July 24
Today citizens of Venezuela, Colombia and Bolivia celebrate the birth of the Libertador of northern South America: Simón Bolivar. He was born on this day in 1783 in Caracas, Venezuela.
Bolivar is one of the few people to have a country permanently named after him, and is the only person born in the New World to have been so honored.
Countries named directly after individuals
Belize – possibly from the Spanish pronunciation of “Wallace”. Captain Peter Wallace was a pirate commissioned by King James I to pillage Spanish ships in the region. He built his base at the mouth of what is now the Belize River. May also be from the Mayan “belix” meaning “muddy water”.
Bermuda – after explorer Juan de Bermudez, who arrived there in 1503.
Colombia – Christopher Columbus
Dominican Republic – after St. Domingo de Guzman, founder of the Dominican Order.
El Salvador – literally, “the Savior”, after Jesus of Nazareth.
Kiribati – from the Gilbert Islands, for Captain Thomas Gilbert.
Mozambique – possibly from sheik Mussa Ben Mbiki.
Philippines – King Philip II of Spain
San Marino – from St Marinus, an ancient stonemason who fled to the area to escape Roman persecution
Sao Tome and Principe – from St. Thomas. Portuguese explorers encountered the land on St. Thomas’s Day. (December 21)
Seychelles – for Jean Moreau de Sechelles, King Louis XV’s Finance Minister.
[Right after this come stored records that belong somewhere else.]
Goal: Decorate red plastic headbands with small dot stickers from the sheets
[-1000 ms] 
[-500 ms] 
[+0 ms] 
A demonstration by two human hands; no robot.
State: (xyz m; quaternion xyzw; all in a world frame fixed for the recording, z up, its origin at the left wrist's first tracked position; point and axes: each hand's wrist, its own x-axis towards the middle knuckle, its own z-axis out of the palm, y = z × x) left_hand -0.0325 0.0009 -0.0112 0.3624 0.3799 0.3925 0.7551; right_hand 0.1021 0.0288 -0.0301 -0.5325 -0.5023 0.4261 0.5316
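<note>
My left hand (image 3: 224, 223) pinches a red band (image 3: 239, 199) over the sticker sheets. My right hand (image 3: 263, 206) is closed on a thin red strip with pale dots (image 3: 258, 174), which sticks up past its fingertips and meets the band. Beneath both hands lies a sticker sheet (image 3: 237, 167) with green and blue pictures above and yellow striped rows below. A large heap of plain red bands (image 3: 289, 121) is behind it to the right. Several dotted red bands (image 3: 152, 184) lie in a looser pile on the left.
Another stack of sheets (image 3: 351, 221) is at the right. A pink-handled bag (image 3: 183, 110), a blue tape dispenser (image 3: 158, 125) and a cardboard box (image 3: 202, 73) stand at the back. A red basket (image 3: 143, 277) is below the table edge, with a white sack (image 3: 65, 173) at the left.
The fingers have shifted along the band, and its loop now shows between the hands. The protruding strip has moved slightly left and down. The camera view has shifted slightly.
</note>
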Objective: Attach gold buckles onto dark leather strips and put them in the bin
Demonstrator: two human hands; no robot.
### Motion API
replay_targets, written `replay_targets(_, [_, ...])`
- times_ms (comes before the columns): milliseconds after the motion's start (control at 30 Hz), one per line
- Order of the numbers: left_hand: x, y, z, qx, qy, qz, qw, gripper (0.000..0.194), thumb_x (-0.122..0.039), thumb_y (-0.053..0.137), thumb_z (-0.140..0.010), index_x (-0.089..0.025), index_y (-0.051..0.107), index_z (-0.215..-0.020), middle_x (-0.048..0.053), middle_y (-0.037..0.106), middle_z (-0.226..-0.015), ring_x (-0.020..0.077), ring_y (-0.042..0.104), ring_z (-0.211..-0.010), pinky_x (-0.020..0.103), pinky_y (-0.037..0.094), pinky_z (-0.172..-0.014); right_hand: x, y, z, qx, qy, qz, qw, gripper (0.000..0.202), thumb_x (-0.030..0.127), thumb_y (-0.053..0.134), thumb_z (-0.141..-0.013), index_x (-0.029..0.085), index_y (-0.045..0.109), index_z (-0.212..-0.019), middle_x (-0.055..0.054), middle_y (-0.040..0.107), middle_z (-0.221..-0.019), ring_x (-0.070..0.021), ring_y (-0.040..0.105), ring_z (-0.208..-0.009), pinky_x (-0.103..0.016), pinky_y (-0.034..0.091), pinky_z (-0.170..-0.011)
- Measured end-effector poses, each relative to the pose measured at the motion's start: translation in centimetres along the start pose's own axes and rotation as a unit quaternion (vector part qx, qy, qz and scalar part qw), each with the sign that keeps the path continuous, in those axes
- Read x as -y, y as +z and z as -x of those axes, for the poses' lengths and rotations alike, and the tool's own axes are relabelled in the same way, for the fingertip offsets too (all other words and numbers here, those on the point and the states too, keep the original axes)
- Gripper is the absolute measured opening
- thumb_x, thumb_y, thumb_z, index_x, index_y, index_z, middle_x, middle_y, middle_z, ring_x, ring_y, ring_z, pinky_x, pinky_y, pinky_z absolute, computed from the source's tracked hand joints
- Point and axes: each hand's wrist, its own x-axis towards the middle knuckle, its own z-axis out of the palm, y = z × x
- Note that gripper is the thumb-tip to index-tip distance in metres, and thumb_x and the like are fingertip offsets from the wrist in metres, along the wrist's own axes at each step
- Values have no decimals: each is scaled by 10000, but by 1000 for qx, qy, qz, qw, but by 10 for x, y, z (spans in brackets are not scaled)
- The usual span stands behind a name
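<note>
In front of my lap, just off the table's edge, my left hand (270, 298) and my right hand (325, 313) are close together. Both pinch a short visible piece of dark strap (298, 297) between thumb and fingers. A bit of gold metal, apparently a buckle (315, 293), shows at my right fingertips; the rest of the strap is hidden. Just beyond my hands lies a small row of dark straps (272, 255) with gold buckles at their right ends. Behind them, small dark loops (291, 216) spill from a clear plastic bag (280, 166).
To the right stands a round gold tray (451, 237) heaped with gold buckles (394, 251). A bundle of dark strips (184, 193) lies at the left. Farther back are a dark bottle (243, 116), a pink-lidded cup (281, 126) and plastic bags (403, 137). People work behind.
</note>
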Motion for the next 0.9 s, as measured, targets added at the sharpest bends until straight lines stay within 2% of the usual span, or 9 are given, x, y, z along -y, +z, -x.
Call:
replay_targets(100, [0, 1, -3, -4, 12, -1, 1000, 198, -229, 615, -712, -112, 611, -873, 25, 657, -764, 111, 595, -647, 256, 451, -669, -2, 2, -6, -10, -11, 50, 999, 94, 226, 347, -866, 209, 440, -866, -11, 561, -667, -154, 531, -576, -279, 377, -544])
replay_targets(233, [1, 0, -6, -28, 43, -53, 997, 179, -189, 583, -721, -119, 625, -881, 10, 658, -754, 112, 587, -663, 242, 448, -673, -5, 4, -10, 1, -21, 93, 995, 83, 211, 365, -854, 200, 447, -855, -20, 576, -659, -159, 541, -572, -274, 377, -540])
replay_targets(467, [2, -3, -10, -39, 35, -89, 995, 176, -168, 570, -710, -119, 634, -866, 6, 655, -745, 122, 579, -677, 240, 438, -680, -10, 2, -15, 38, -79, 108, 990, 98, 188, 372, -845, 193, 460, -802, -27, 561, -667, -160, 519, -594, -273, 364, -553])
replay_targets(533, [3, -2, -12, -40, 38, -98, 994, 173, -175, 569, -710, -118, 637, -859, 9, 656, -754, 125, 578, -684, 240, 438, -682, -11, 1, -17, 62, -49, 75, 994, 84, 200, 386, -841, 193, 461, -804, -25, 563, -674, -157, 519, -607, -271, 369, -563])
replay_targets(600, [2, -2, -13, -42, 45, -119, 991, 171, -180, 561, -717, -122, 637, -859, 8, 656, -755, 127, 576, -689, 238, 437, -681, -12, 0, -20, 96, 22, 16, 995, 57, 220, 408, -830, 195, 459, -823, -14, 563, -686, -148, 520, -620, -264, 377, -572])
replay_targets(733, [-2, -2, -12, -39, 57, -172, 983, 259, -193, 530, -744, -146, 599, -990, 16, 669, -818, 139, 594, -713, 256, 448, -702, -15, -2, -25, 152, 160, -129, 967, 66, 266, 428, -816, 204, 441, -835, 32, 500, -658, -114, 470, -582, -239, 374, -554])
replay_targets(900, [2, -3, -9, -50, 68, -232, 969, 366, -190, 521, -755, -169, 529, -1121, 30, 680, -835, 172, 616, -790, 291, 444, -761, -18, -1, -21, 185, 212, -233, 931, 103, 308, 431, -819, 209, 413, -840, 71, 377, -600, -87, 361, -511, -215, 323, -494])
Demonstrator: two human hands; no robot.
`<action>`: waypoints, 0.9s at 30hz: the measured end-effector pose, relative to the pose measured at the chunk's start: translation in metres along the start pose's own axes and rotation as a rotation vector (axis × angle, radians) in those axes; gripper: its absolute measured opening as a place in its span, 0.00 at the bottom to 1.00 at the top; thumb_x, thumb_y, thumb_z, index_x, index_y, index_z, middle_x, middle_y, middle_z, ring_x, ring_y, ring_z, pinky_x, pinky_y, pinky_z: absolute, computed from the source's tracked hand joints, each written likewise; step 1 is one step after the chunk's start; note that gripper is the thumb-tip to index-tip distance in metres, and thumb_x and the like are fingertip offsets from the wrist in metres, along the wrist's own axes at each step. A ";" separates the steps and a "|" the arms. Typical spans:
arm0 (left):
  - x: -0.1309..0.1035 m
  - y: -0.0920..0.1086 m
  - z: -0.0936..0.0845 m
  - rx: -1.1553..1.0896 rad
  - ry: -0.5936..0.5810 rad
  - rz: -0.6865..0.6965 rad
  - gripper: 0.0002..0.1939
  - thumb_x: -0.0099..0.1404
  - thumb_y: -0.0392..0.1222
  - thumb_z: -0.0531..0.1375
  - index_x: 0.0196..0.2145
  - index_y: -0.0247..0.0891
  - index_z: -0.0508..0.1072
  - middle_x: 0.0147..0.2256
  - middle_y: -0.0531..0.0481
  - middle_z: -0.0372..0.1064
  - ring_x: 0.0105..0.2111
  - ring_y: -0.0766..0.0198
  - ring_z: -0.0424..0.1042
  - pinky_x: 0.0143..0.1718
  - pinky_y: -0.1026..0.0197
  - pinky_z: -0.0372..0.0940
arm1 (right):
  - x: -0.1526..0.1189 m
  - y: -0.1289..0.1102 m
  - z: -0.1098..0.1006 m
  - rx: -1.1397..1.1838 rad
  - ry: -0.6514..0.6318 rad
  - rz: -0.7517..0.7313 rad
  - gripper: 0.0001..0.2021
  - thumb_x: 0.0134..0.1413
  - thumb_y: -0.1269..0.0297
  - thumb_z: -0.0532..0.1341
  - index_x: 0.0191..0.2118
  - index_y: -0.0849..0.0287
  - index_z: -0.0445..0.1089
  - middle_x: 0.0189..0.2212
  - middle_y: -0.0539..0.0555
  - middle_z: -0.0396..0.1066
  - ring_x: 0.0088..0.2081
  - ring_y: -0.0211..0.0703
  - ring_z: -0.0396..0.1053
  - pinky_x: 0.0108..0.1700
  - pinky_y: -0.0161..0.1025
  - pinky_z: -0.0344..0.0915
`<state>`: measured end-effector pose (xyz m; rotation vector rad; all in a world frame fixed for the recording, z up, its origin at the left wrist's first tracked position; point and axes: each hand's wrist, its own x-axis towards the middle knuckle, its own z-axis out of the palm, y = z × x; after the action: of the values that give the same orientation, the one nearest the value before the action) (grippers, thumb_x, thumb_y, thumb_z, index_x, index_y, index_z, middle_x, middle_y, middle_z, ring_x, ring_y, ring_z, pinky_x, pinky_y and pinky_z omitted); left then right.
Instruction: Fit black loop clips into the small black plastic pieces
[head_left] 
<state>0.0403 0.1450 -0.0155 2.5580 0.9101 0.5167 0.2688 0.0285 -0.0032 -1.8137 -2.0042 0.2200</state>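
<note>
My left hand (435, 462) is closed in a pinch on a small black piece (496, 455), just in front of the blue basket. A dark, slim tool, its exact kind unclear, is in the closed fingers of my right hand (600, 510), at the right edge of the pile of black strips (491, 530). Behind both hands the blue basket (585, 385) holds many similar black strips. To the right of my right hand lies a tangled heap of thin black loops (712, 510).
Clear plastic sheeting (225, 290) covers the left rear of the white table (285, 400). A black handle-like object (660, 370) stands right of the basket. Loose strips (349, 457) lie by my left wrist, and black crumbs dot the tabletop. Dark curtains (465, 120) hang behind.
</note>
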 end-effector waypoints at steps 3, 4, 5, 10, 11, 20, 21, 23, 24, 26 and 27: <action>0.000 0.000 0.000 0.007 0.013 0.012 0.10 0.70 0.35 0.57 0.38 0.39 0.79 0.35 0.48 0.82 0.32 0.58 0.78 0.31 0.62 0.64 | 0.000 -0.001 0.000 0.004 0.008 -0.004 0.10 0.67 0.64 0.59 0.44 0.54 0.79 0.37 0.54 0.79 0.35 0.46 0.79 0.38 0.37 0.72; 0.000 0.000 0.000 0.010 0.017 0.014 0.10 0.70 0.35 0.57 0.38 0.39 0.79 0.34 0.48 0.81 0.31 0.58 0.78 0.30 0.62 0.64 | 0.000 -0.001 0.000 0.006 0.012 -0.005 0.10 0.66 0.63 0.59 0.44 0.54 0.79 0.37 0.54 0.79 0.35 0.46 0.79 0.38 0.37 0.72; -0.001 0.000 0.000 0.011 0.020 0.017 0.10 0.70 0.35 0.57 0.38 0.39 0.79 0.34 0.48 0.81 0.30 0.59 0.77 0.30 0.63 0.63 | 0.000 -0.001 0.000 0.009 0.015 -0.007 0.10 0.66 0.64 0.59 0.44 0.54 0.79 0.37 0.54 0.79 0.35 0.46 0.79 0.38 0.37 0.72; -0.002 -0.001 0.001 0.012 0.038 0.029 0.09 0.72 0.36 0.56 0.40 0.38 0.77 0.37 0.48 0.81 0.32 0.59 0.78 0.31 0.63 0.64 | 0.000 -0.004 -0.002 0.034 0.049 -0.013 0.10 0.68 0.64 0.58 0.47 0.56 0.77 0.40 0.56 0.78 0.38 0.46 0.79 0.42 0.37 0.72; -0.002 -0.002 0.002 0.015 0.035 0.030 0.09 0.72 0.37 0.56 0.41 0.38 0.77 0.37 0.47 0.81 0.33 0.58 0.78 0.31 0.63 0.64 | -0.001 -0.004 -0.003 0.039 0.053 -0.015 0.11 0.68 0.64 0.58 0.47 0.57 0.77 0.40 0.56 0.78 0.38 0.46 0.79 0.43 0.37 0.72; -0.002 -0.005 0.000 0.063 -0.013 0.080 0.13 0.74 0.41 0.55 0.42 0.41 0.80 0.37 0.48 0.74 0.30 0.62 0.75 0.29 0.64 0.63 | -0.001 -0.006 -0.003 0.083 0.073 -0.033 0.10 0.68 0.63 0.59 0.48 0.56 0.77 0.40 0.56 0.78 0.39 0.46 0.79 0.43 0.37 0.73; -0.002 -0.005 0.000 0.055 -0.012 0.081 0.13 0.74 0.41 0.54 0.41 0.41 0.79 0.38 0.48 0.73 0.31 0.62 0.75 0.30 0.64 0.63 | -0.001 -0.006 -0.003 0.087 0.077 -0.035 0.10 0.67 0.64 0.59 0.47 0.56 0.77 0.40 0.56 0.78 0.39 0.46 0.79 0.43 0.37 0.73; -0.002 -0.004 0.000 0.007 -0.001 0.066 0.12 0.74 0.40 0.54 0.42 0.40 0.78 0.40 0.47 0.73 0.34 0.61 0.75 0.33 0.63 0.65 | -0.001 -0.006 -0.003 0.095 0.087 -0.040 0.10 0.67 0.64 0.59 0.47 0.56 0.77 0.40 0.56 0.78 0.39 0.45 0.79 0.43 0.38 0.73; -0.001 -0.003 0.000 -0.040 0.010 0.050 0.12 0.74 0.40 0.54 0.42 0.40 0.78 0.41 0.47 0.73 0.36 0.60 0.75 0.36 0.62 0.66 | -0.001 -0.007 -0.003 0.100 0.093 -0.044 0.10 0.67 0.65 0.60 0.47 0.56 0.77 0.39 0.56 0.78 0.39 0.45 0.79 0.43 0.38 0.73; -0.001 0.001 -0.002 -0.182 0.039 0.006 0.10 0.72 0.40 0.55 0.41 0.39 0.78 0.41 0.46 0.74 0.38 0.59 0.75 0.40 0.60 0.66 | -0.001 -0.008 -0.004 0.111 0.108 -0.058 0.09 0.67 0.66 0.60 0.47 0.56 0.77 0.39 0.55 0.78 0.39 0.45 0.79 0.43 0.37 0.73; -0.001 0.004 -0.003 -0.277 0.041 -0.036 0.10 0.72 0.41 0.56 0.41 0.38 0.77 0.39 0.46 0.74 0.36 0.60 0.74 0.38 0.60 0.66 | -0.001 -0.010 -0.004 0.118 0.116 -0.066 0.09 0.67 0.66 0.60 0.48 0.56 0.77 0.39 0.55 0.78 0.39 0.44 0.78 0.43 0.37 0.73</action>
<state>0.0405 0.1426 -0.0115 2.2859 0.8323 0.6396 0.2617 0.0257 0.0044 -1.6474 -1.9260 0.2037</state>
Amerigo Vespucci is the only person to have a continent named after him, and he got two! The explorer helped prove that the lands Christopher Columbus encountered were not in Asia, but were entirely new continents. In 1507 cartographer Martin Waldseemuller labeled the new continents after the Italian explorer when he printed 1000 copies of his famous globe of the world.